Your objective: Restate word for word the lines below from the one that has "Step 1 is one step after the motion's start" through the one that has "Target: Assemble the", keeping both and dropping all pictures.

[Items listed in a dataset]
──────

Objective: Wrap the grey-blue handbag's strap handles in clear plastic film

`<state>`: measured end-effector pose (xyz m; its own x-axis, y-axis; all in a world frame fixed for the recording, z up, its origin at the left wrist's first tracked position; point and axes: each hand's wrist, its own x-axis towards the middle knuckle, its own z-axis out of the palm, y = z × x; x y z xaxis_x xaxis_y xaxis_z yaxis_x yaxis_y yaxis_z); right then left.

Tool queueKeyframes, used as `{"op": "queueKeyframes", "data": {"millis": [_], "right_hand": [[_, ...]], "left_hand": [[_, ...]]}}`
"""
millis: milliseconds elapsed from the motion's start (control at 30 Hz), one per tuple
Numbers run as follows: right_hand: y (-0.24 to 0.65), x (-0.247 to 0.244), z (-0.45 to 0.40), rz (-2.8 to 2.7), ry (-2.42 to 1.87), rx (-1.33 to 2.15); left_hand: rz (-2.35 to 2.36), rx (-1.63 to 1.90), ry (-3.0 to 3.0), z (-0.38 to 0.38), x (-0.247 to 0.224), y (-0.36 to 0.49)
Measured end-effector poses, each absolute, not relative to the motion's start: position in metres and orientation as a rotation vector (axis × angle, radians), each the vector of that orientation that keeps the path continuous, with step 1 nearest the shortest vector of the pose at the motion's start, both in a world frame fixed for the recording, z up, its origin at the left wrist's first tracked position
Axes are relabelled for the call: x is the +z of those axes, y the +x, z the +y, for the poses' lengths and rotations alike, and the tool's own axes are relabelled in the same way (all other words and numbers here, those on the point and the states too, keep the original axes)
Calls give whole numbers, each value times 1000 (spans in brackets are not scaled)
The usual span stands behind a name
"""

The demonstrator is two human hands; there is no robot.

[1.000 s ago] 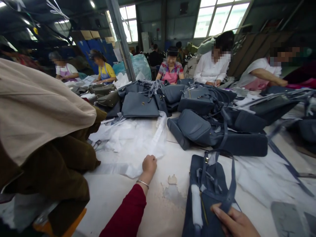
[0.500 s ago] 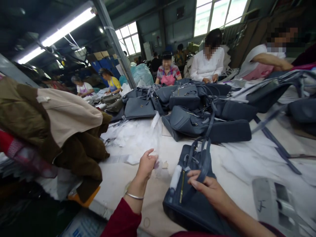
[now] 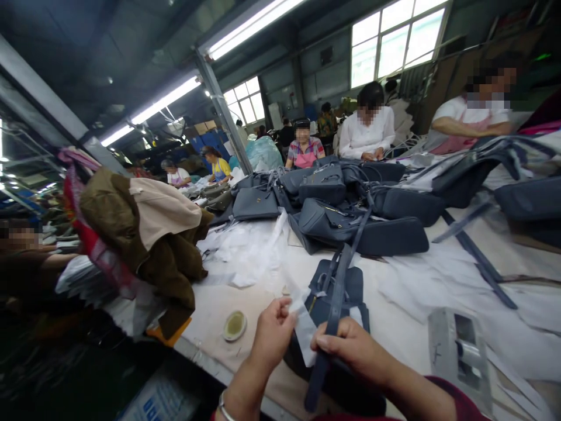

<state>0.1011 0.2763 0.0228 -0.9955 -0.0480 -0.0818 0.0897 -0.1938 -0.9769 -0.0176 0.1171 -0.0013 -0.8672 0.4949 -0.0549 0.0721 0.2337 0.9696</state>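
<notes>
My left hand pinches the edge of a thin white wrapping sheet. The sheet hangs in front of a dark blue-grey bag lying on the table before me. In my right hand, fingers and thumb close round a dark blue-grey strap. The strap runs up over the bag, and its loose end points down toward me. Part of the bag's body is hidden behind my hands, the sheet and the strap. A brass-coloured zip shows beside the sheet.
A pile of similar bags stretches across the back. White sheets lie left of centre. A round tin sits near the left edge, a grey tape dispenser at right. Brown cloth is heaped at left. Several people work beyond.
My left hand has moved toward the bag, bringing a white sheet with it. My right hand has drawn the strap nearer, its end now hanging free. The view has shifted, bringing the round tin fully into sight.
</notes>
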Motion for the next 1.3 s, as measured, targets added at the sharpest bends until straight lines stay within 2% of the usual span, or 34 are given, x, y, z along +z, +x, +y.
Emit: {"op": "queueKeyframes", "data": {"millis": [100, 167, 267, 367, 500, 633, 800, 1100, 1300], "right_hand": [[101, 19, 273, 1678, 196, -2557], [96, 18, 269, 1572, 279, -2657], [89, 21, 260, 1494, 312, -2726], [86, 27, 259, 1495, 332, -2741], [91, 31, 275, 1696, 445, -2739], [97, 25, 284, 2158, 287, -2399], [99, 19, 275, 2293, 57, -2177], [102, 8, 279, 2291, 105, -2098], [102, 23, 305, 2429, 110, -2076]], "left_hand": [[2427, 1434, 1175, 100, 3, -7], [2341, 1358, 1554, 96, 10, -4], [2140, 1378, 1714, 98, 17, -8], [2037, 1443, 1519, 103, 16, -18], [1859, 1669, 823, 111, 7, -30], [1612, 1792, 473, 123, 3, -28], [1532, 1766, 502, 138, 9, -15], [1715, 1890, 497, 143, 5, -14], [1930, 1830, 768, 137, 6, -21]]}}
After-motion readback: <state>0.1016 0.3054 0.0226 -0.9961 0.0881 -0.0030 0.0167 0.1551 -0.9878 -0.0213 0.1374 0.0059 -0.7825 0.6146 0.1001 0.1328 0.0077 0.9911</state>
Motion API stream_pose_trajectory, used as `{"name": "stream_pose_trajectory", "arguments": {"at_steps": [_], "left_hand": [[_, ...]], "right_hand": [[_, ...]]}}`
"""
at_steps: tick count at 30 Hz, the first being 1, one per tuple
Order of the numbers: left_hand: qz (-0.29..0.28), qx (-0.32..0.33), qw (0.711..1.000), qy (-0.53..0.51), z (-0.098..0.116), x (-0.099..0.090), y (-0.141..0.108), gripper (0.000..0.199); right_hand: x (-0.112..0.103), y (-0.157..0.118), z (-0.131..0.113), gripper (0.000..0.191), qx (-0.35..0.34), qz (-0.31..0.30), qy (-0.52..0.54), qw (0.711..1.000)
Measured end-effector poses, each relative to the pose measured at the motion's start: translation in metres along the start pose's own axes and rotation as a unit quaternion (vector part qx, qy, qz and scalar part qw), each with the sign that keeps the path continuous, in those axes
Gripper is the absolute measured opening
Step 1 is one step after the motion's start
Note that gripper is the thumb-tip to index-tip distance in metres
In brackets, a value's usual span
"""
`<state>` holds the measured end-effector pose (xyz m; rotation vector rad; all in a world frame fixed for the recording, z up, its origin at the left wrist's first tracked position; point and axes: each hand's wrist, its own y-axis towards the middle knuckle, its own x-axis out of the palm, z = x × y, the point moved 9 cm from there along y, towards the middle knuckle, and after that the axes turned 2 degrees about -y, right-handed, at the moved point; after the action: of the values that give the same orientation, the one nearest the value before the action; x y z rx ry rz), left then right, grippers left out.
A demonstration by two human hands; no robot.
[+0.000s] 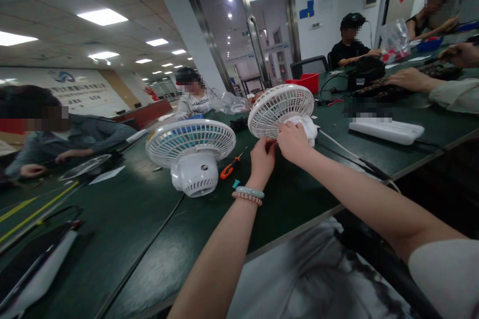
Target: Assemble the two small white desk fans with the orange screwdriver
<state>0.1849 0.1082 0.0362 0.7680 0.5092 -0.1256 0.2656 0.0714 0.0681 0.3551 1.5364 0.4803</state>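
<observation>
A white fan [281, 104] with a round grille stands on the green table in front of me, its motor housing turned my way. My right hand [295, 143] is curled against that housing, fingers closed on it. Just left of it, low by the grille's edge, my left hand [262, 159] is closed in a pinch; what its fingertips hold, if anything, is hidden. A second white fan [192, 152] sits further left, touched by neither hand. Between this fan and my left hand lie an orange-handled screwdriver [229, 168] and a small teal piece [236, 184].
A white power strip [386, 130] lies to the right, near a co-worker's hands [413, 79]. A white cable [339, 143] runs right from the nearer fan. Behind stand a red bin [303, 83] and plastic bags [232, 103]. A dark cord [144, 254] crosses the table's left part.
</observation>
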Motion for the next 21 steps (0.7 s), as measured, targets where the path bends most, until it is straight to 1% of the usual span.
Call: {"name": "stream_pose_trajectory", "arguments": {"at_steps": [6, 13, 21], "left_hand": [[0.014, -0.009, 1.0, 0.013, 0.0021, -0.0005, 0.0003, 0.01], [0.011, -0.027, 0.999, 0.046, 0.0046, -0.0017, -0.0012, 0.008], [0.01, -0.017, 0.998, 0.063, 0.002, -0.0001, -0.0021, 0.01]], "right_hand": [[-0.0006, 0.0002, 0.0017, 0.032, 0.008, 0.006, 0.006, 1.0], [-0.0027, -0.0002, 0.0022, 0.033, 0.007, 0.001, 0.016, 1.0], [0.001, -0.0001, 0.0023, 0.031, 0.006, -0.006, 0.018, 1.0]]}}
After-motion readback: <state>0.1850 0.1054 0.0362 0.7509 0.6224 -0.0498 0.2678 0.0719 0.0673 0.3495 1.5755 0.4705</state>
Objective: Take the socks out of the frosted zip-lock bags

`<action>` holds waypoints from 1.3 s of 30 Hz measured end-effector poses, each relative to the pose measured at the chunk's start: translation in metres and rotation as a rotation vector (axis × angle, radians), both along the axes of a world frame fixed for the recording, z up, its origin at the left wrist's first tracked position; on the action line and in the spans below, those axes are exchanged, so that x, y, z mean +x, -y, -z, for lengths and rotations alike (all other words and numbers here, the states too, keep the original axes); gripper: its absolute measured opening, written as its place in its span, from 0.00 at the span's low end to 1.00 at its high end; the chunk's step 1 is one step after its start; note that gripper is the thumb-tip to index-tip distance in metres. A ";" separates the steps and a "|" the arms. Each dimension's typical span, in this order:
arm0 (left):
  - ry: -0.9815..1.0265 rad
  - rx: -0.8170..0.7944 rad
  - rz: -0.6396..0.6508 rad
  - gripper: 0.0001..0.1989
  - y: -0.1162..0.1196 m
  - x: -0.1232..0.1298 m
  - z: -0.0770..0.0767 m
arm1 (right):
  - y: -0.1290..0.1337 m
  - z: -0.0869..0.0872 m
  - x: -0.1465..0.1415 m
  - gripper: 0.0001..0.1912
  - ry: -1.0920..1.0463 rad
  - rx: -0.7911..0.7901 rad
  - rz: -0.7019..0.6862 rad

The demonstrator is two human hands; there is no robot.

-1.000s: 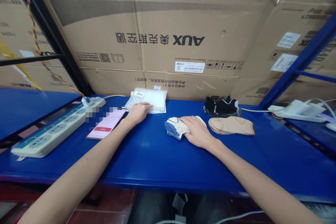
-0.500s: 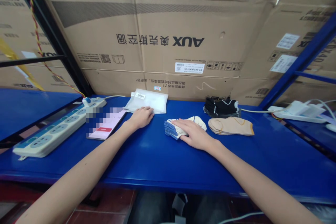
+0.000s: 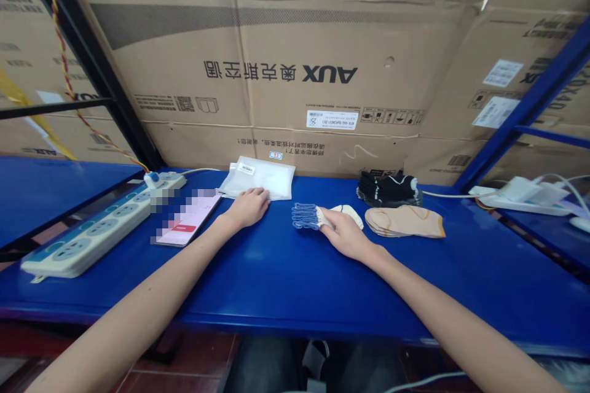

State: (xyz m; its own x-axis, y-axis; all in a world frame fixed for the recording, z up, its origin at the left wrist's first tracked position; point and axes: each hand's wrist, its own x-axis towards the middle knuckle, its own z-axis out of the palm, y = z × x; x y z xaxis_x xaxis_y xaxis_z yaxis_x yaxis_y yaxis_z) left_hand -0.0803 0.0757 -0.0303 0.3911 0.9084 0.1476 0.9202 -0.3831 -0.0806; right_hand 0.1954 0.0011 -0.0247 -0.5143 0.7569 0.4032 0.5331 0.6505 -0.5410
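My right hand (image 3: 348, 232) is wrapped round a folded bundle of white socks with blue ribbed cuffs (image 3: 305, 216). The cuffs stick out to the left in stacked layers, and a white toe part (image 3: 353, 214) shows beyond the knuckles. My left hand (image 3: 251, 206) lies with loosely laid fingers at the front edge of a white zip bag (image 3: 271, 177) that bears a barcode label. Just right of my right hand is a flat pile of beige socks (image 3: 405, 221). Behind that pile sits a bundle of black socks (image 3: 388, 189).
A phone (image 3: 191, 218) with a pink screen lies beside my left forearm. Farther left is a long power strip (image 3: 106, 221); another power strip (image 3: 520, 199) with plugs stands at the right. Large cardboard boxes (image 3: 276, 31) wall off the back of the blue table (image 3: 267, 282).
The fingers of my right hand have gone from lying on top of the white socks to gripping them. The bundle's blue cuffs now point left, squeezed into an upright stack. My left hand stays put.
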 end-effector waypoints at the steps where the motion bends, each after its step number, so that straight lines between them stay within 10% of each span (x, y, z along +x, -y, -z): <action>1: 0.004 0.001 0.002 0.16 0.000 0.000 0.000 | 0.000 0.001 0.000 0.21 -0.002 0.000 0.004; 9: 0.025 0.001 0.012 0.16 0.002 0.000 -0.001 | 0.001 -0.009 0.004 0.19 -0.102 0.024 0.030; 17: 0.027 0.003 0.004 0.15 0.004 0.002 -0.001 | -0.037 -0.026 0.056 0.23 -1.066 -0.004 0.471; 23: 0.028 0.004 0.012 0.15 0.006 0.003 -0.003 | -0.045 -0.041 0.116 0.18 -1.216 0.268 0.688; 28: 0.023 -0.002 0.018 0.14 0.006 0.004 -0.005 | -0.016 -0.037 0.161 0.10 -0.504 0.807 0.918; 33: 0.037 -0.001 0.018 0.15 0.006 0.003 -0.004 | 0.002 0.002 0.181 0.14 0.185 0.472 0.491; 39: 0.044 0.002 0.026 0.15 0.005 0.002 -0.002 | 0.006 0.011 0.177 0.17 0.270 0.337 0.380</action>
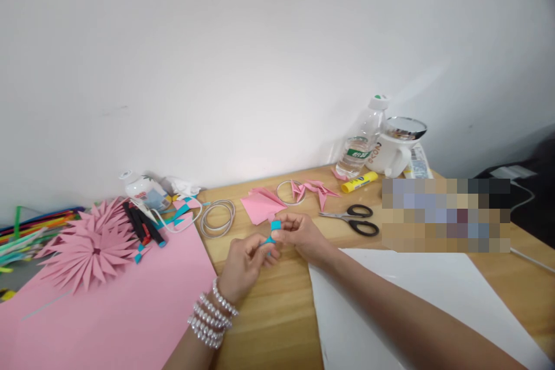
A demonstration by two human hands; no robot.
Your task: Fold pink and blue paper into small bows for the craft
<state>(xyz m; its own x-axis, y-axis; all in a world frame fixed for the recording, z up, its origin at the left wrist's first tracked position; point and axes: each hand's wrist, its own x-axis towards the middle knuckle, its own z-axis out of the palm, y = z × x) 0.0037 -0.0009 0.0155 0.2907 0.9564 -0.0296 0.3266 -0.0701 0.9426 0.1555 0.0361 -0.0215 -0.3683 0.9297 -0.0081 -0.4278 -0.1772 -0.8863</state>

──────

Your solution:
Step 1 is one step after the motion's start
Note that gripper is the thumb-tip to index-tip distance in metres
In brackets, a value's usual span
"""
`<state>` holds the measured end-effector pose (xyz m; rotation vector rad; all in a world frame fixed for the recording, z up, its origin at the left wrist's first tracked position; point and axes: each hand's wrist, its own y-axis towards the middle knuckle, its own x-axis out of the palm, z = x × y, the point moved 9 cm from there along y, towards the middle knuckle, and after that the axes turned 2 degrees about -y, right-handed, at the moved point; after the action: of the values that give the same orientation, the one nearest the value before the action; x y z rx ry rz), left then right, grippers left out.
A demonstration by two human hands; no robot.
[+0.000s] 
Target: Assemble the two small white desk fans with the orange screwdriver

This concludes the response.